I would have given this 3.5 stars if possible but I decided to round up. Dennis Lehane has been one of my favorites for years and I thouroughly enjoyed Mystic River, Shutter Island, etc...Truthfully, the only reason I rated this as high as I did was because of 'Until Gwen' and how it was wonderfully revisited as Coronado. The other short stories in this book were a little hard to read and shared most of the same themes and phrases.

J.

September 16, 2013

I'm a big short story fan, and this collection from Dennis Lehane was completely fulfilling. There was enough premise in these pages to fuel a half dozen full-length novels, and each story played with my emotions in a way that I found both unsettling and satisfying. Lehane is a truly great and gifted storyteller. I only wish he'd write more short collections like this.

Joanne

November 02, 2012

Dennis Lehane is simply in a class of his own ... beautiful & emotive whilst being straight to the point & no holds barred ... gritty realism, superb characters & clever storylines ... a master class in writing ..

Tanuj

December 17, 2015

Lehane: master of plot, POV, dialogue. Note to self: read more Lehane, Leonard, Higgins.

Elettra

November 08, 2022

Wow. Didn't think that Lehane had this in him, but I've only read the Kenzie & Gennaro series so far (that I heartily recommend for a well thought but gripping read).These short stories are punches to the gut. In Kenzie & Gennaro you can see how Lehane is able to convey a whole character out of a few words, details and intonations, but in Coronado this gets to another level. Very different for so many reasons, but made me think of Palahniuk's Monsters . Coronado's stories are more nuanced, and the sucker punch strenght doesn't come from a sense of grotesque and surprise as in Palahniuk, more from being too real, snapshots of life. Every story leaves an ashen flavour in your mouth.And it takes courage to describe people's lives, not to be afraid of offending, or not really getting someone else's experience.The last story is rewritten as a play. I personally don't like plays to start with, but I found that unreveling some of the story's hermetic tightness detracted from it.

Mark

November 13, 2019

There are five short stories and one short (two-act) play in this collection, with one of the short stories serving as the basis for the play. I'm not generally that big a fan of short stories, as there's not enough time to build the complexity (of both characters and plot lines) that an author can build in a novel. That said, these are pretty complex. The play, in particular, is complex, as Lehane combines a number of plot lines across a number of decades. I enjoyed a couple of these more than the others, but the read was, in all, very satisfying.

Chris

August 14, 2021

I have read several of Lehane's works and have always been impressed. He pulls no punches. This collection of short stories is among his best.
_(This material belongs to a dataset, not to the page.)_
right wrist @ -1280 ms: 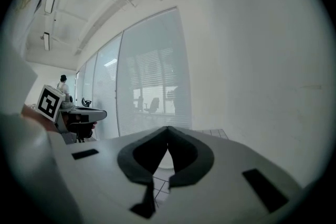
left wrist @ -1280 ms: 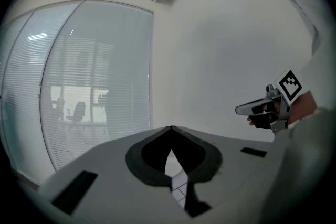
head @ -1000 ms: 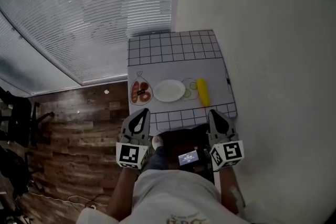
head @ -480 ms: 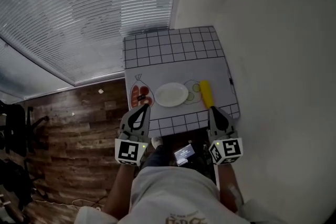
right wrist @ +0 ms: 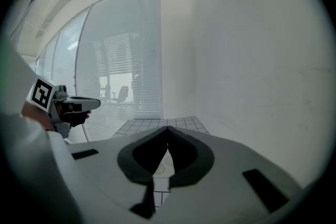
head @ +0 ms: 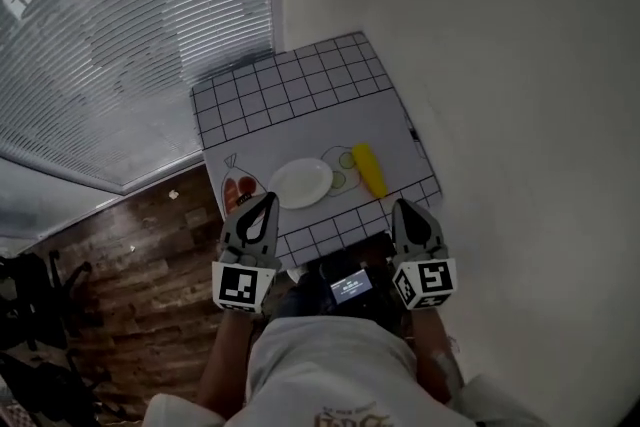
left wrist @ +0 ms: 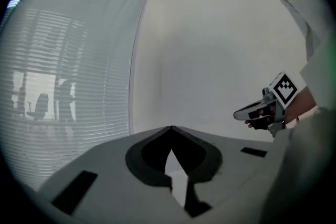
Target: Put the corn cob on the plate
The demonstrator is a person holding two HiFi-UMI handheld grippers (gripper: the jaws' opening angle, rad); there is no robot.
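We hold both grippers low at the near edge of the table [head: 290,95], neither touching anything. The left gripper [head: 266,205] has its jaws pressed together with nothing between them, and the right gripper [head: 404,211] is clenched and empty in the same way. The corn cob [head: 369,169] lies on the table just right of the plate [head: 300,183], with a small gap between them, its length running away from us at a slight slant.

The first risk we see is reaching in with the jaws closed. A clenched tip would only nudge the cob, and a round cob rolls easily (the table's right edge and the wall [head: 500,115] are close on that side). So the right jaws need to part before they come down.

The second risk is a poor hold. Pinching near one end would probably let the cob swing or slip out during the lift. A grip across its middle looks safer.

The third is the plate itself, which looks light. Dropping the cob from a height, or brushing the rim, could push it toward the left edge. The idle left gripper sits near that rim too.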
He doesn't try to do too much. The length is just right. The culmination of this work is a play that is also the title of the collection. Based on the previous story 'Until Gwen' it is a carefully crafted and fascinating tale. The ending is perfectly open. Though we know what will happen to the characters based on our knowledge of the previous story, there is an added angle that leaves us wondering if we really have closure.